(TASK TO CARRY OUT): Would you give the number of lines below in which the string "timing" appears? Nothing else is needed.

(GIVEN ENTRIES):
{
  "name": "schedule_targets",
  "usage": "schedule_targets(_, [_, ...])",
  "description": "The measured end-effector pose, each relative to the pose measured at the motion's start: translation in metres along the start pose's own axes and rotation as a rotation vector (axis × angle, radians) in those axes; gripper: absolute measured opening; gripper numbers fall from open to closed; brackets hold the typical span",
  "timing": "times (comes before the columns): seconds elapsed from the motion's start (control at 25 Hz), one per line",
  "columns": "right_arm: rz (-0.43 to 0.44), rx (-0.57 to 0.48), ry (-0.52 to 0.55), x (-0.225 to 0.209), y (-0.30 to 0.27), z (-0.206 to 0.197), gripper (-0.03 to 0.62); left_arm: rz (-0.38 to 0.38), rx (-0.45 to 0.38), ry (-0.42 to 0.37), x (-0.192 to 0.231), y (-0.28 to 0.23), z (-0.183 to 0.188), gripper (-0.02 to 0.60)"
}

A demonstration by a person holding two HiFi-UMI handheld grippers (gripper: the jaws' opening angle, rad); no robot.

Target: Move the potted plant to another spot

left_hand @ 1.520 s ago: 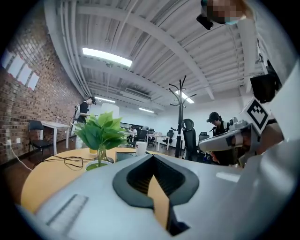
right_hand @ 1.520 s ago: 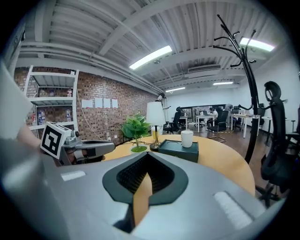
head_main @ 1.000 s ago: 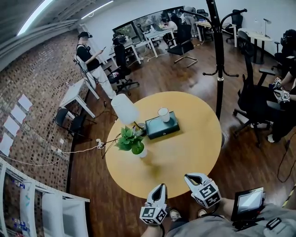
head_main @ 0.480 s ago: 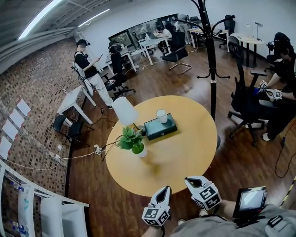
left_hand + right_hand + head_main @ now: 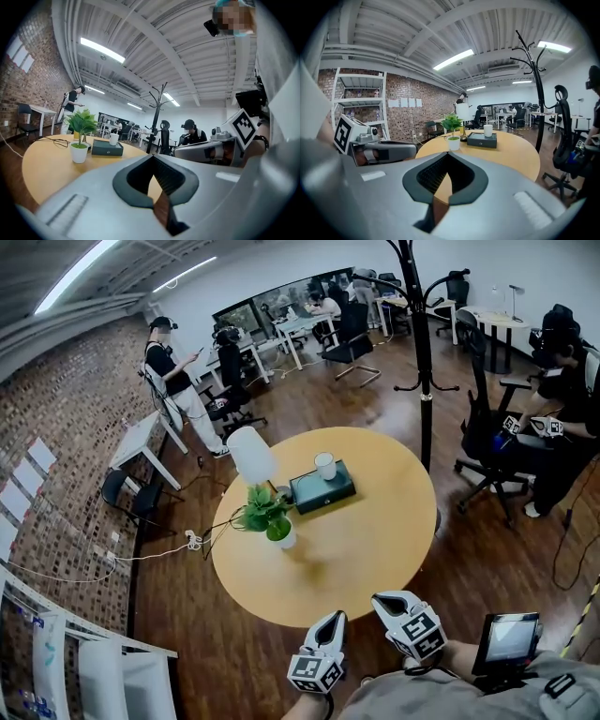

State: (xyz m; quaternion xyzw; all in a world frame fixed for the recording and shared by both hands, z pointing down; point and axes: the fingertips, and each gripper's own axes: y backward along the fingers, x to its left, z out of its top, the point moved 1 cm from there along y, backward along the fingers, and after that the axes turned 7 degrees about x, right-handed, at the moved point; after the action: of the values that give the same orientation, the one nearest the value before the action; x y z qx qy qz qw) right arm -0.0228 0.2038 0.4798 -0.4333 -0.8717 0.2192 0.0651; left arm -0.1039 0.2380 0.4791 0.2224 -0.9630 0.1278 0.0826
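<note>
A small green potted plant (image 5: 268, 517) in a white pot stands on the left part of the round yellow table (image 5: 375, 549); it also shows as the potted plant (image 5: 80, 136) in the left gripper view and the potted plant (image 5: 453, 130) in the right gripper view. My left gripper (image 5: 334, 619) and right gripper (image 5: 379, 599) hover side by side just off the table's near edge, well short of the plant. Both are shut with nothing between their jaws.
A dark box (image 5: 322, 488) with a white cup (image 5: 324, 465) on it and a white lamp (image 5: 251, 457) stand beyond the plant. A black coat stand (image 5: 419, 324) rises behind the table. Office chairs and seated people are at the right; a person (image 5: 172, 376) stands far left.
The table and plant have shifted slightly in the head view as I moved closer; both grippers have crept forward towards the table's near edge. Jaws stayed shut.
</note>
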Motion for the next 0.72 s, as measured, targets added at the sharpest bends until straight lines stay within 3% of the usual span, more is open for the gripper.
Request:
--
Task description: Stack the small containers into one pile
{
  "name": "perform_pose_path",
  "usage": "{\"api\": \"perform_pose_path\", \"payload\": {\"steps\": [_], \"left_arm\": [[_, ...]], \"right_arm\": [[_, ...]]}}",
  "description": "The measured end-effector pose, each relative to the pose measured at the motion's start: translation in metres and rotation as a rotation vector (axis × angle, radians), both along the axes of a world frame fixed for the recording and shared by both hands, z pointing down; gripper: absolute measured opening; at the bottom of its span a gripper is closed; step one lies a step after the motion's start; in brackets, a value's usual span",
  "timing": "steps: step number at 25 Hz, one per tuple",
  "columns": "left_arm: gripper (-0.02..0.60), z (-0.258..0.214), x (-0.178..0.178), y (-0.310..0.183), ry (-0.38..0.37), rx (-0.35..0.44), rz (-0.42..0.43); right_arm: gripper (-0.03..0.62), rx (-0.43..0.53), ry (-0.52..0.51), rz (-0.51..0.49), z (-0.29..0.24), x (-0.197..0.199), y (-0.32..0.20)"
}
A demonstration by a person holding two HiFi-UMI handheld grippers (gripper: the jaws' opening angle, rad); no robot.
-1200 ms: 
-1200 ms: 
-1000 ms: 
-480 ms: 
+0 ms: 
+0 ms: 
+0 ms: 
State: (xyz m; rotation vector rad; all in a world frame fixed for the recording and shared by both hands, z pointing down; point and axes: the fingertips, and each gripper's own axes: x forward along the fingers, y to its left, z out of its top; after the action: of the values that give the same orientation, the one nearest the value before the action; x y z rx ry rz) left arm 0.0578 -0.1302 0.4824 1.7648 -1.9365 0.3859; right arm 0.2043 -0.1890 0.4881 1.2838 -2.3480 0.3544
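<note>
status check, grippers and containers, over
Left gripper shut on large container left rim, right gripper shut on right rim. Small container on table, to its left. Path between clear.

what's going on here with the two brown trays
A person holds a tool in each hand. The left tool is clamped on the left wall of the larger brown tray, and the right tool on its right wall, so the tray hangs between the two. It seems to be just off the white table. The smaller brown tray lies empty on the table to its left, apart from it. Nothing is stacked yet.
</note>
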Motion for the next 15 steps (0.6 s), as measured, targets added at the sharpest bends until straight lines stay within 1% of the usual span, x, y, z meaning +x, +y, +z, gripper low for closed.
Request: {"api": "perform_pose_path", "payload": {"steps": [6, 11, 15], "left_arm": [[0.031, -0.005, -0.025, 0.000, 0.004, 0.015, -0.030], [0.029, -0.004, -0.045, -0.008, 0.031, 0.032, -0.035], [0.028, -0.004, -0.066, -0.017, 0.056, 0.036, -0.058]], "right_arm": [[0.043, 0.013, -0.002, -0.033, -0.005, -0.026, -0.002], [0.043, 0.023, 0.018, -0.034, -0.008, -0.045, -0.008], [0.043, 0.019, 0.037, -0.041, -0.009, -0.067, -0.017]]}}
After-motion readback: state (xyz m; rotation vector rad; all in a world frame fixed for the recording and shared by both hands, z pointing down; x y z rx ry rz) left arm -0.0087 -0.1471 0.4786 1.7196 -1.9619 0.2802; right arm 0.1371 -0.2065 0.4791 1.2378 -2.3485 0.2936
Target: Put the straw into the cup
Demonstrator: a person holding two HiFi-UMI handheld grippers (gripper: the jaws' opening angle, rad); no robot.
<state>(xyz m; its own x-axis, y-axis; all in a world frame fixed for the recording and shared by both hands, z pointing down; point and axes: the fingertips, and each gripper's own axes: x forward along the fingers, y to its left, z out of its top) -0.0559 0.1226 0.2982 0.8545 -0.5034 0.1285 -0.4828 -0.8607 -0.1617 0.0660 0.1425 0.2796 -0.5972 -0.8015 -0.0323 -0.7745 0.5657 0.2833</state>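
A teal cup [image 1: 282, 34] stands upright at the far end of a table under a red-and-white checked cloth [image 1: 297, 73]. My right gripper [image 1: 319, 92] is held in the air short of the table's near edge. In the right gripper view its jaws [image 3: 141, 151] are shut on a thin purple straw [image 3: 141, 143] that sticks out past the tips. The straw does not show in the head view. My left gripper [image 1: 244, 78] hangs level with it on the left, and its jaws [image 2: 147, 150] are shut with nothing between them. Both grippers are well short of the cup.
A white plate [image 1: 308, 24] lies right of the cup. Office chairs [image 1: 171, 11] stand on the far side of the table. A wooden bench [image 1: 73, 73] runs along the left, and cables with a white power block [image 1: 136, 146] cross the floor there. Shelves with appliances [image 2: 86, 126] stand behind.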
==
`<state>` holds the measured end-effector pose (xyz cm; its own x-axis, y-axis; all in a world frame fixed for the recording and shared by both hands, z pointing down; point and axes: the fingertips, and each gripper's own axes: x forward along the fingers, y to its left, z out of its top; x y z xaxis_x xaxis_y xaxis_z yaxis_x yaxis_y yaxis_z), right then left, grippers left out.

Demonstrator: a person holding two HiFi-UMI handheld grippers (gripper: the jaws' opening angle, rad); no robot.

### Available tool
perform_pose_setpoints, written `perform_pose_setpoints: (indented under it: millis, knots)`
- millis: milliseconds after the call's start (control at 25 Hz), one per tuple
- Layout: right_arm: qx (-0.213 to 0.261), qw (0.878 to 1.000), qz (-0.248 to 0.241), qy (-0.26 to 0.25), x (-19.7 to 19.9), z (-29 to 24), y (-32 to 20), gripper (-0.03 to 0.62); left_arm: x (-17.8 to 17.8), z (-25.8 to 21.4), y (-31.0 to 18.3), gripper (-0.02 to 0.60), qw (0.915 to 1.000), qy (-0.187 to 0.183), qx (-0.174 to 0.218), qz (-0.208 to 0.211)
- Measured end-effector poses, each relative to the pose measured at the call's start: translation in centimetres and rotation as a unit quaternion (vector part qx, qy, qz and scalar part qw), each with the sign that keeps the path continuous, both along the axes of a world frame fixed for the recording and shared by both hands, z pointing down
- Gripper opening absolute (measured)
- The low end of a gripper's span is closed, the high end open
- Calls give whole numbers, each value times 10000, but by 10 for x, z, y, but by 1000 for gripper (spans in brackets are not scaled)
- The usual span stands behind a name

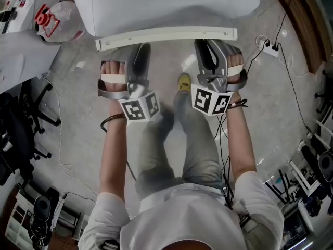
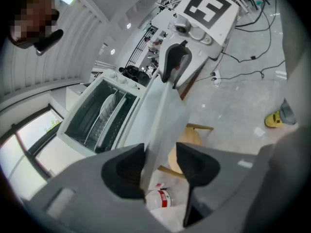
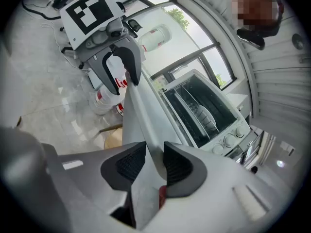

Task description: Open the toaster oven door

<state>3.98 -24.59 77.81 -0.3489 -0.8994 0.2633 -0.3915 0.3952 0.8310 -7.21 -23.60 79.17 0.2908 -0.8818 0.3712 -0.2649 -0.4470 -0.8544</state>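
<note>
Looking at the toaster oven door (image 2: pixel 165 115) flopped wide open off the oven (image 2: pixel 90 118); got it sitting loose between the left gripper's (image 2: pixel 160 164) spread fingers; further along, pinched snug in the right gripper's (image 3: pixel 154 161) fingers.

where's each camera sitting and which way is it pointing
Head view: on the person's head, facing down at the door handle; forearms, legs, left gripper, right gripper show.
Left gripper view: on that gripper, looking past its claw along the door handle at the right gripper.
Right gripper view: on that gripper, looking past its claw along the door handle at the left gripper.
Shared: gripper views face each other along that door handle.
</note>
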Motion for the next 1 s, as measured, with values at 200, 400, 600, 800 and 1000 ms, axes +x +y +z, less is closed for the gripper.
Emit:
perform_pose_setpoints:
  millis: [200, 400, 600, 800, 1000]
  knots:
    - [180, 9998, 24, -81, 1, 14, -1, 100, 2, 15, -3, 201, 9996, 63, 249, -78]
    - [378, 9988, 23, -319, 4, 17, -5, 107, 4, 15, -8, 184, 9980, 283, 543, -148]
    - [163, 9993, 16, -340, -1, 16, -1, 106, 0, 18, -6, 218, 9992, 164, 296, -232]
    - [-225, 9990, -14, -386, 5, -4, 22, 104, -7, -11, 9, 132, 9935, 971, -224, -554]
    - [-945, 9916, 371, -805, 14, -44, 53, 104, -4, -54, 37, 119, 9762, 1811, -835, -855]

(WRITTEN SOLUTION): 2